[<prev] [next>] [<thread-prev] [thread-next>] [day] [month] [year] [list]
Message-ID: <c1a1952f-0c3e-2fa1-fdf9-8b3b8a592b23@bytedance.com>
Date: Tue, 25 Jul 2023 17:56:29 +0800
From: Qi Zheng <zhengqi.arch@...edance.com>
To: Muchun Song <muchun.song@...ux.dev>
Cc: linux-kernel@...r.kernel.org, linux-mm@...ck.org, x86@...nel.org,
kvm@...r.kernel.org, xen-devel@...ts.xenproject.org,
linux-erofs@...ts.ozlabs.org, linux-f2fs-devel@...ts.sourceforge.net,
cluster-devel@...hat.com, linux-nfs@...r.kernel.org,
linux-mtd@...ts.infradead.org, rcu@...r.kernel.org, netdev@...r.kernel.org,
dri-devel@...ts.freedesktop.org, linux-arm-msm@...r.kernel.org,
dm-devel@...hat.com, linux-raid@...r.kernel.org,
linux-bcache@...r.kernel.org, virtualization@...ts.linux-foundation.org,
linux-fsdevel@...r.kernel.org, linux-ext4@...r.kernel.org,
linux-xfs@...r.kernel.org, linux-btrfs@...r.kernel.org,
akpm@...ux-foundation.org, david@...morbit.com, tkhai@...ru, vbabka@...e.cz,
roman.gushchin@...ux.dev, djwong@...nel.org, brauner@...nel.org,
paulmck@...nel.org, tytso@....edu, steven.price@....com, cel@...nel.org,
senozhatsky@...omium.org, yujie.liu@...el.com, gregkh@...uxfoundation.org
Subject: Re: [PATCH v2 03/47] mm: shrinker: add infrastructure for dynamically
allocating shrinker
Hi Muchun,
On 2023/7/25 17:02, Muchun Song wrote:
>
>
> On 2023/7/24 17:43, Qi Zheng wrote:
>> Currently, the shrinker instances can be divided into the following three
>> types:
>>
>> a) global shrinker instance statically defined in the kernel, such as
>> workingset_shadow_shrinker.
>>
>> b) global shrinker instance statically defined in the kernel modules,
>> such
>> as mmu_shrinker in x86.
>>
>> c) shrinker instance embedded in other structures.
>>
>> For case a, the memory of shrinker instance is never freed.
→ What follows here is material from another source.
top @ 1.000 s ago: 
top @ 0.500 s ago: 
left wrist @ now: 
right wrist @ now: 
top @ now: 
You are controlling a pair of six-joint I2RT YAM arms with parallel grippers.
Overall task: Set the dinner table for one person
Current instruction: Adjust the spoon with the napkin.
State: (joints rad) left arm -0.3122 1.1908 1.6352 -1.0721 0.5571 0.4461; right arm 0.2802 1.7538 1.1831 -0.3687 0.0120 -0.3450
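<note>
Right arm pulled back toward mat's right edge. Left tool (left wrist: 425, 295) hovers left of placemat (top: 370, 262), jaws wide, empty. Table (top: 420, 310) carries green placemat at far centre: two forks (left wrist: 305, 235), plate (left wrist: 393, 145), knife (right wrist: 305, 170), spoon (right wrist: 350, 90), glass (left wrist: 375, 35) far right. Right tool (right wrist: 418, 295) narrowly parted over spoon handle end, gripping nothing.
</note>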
For case b,
>> the memory of shrinker instance will be freed after synchronize_rcu()
>> when
>> the module is unloaded. For case c, the memory of shrinker instance will
>> be freed along with the structure it is embedded in.
>>
>> In preparation for implementing lockless slab shrink, we need to
>> dynamically allocate those shrinker instances in case c, then the memory
>> can be dynamically freed alone by calling kfree_rcu().
>>
>> So this commit adds the following new APIs for dynamically allocating
>> shrinker, and add a private_data field to struct shrinker to record and
>> get the original embedded structure.
>>
>> 1. shrinker_alloc()
>>
>> Used to allocate shrinker instance itself and related memory, it will
>> return a pointer to the shrinker instance on success and NULL on failure.
>>
>> 2. shrinker_free_non_registered()
>>
>> Used to destroy the non-registered shrinker instance.
>
> At least I don't like this name. I know you want to tell others
> this function only should be called when shrinker has not been
> registed but allocated. Maybe shrinker_free() is more simple.
> And and a comment to tell the users when to use it.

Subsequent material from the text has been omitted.